EXERCISE AIM
Copy each line of the listing where the word "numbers" can be found.

RECORDED INFORMATION
■ ■ ■

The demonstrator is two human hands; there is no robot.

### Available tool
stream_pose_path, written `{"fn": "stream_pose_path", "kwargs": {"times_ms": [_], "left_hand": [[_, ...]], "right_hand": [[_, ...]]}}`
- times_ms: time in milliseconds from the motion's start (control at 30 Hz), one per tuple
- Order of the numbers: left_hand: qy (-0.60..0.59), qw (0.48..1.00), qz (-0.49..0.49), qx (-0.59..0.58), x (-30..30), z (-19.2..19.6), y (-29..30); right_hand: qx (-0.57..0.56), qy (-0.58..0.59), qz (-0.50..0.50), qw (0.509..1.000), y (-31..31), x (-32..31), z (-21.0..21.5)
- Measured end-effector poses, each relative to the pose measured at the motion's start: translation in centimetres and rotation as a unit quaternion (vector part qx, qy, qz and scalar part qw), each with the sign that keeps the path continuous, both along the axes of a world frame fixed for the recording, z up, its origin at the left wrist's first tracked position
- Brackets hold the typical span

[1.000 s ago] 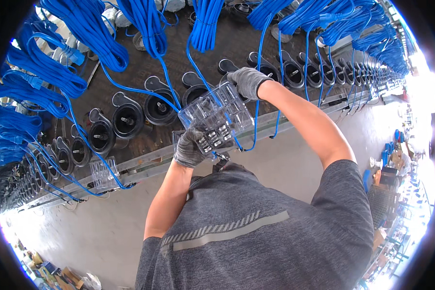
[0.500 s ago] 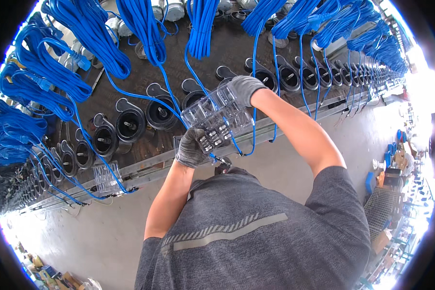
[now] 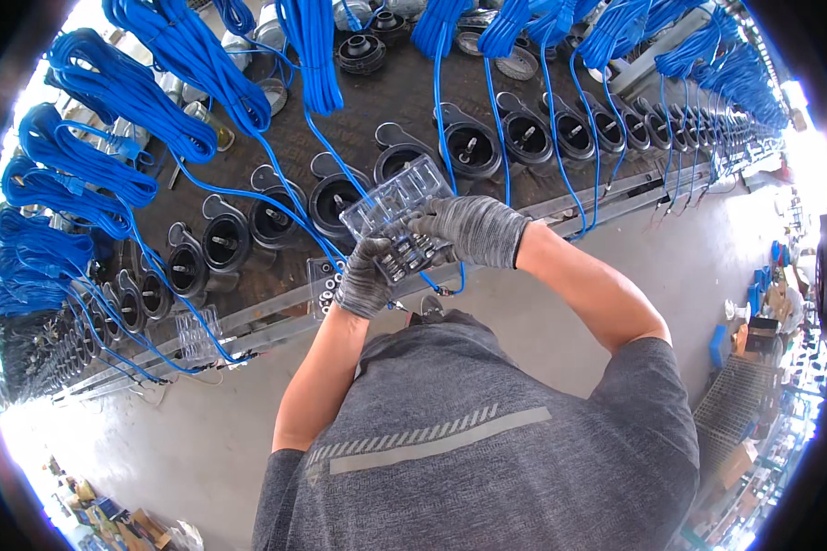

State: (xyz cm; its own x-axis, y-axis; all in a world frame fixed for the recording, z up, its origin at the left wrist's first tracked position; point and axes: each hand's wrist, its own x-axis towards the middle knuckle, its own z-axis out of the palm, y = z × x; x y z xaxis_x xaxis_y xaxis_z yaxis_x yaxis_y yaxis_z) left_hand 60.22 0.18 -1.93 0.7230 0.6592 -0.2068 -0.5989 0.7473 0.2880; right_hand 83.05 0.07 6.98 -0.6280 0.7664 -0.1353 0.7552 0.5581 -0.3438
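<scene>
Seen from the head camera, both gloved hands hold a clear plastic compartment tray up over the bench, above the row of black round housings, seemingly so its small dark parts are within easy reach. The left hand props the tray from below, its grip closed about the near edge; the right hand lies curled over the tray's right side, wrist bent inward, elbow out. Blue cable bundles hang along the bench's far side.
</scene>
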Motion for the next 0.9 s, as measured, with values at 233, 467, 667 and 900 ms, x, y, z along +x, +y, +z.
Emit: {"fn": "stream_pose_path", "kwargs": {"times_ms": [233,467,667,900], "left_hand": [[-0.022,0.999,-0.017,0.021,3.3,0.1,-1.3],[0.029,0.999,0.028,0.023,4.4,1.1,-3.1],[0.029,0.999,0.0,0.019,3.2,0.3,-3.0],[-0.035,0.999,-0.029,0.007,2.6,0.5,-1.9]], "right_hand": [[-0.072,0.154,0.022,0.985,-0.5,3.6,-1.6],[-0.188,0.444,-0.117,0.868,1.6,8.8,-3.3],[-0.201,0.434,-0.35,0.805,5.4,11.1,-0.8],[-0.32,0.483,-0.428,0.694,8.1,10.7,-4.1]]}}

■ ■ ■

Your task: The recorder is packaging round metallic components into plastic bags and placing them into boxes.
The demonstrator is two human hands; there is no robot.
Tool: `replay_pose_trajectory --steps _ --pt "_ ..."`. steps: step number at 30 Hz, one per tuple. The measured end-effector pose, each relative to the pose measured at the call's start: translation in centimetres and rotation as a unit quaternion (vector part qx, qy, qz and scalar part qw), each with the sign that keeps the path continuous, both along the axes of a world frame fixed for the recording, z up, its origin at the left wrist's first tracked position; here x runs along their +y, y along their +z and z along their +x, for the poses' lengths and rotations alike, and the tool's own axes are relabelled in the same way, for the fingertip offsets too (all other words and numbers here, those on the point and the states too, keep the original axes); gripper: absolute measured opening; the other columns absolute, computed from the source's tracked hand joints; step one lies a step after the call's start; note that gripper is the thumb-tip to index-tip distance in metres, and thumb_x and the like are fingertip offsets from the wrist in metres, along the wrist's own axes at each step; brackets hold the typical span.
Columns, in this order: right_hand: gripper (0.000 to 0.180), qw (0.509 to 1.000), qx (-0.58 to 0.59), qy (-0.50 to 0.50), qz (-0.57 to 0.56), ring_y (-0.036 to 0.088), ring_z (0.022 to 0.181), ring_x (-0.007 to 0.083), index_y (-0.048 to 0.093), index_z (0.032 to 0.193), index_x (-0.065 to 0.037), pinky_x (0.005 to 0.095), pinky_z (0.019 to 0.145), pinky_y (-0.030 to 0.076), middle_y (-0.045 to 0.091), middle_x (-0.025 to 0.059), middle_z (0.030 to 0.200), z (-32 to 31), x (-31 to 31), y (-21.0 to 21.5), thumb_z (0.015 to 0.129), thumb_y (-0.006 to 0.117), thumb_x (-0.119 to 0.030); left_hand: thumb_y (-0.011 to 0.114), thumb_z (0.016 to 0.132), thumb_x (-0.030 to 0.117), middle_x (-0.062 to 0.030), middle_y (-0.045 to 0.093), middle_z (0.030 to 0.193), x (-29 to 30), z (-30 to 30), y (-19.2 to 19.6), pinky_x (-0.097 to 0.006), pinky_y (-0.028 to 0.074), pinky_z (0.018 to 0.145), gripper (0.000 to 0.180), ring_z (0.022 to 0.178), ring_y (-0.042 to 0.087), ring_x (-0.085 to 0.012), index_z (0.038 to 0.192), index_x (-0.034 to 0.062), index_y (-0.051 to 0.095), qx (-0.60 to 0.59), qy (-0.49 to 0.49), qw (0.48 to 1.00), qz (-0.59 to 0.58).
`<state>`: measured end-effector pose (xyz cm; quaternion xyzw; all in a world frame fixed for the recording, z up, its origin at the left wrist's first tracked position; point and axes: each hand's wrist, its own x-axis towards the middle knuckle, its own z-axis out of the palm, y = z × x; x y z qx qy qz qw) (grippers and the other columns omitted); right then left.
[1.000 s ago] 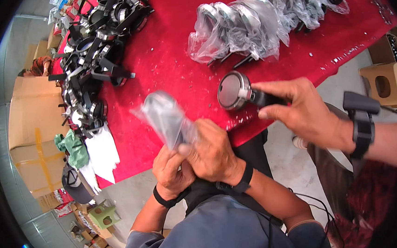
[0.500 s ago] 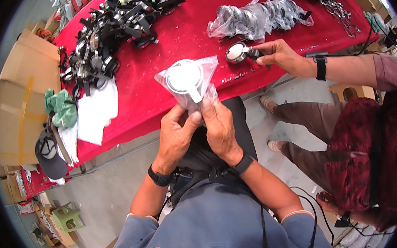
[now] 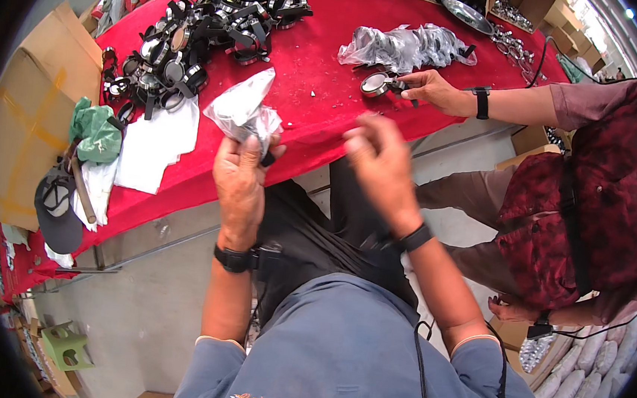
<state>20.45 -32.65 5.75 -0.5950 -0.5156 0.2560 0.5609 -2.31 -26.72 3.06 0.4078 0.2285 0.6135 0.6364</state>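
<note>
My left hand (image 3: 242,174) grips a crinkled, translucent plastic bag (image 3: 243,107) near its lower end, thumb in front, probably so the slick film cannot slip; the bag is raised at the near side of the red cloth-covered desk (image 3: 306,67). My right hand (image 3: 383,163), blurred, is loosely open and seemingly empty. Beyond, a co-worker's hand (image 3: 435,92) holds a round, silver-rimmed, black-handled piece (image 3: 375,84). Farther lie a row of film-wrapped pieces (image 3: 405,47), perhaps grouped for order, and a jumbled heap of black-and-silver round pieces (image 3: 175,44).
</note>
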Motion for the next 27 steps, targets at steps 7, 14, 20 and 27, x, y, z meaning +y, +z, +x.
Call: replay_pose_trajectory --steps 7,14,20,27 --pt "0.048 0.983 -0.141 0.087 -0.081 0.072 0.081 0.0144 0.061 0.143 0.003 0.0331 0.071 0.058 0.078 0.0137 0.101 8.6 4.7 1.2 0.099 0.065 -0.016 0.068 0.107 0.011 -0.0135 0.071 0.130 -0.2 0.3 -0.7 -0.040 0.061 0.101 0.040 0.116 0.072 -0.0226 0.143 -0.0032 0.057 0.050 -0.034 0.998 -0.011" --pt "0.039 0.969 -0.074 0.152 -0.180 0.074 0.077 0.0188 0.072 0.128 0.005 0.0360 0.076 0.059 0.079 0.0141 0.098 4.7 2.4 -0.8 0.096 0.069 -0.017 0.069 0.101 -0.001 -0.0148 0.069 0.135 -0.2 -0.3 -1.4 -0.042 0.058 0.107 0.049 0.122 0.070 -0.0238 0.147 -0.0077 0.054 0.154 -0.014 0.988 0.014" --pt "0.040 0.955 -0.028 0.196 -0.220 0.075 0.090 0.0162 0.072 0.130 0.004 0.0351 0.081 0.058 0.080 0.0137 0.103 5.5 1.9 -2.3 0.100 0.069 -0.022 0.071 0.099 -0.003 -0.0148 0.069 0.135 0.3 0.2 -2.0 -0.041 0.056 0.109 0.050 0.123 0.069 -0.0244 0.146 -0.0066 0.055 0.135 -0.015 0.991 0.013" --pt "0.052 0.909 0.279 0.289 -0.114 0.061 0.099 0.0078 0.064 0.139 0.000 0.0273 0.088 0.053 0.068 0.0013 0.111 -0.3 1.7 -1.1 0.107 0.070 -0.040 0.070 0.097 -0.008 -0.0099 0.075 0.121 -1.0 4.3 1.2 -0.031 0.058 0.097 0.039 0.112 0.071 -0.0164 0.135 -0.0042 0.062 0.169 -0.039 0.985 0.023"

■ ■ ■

WRITTEN REPLY
- Order of the numbers: left_hand: qy (-0.60..0.59), qw (0.48..1.00), qz (-0.49..0.49), qx (-0.59..0.58), x (-30..30), z (-19.2..19.6), y (-29..30); right_hand: qx (-0.57..0.56), qy (-0.58..0.59), qz (-0.50..0.50), qw (0.509..1.000), y (-31..31), x (-32..31), z (-21.0..21.5)
Tool: `replay_pose_trajectory --steps _ --pt "_ ..."`. steps: step number at 30 Hz, one per tuple. The measured end-effector pose, each relative to the pose measured at the call's start: translation in centimetres and rotation as a unit quaternion (vector part qx, qy, qz and scalar part qw), each with the sign that keeps the path continuous, both along the axes of a world frame fixed for the recording, z up, its origin at the left wrist's first tracked position; here x runs along their +y, y along their +z and z along their +x, for the poses' lengths and rotations alike, and the tool's own axes are relabelled in the same way, for the fingertip offsets too (all other words and numbers here, those on the point and the states too, keep the original axes); gripper: absolute measured opening; the other columns absolute, computed from the source's tracked hand joints; step one lies a step after the call's start; note that gripper is the thumb-tip to index-tip distance in metres, and thumb_x and the like are fingertip offsets from the wrist in metres, along the wrist's own axes at each step; brackets hold the typical span.

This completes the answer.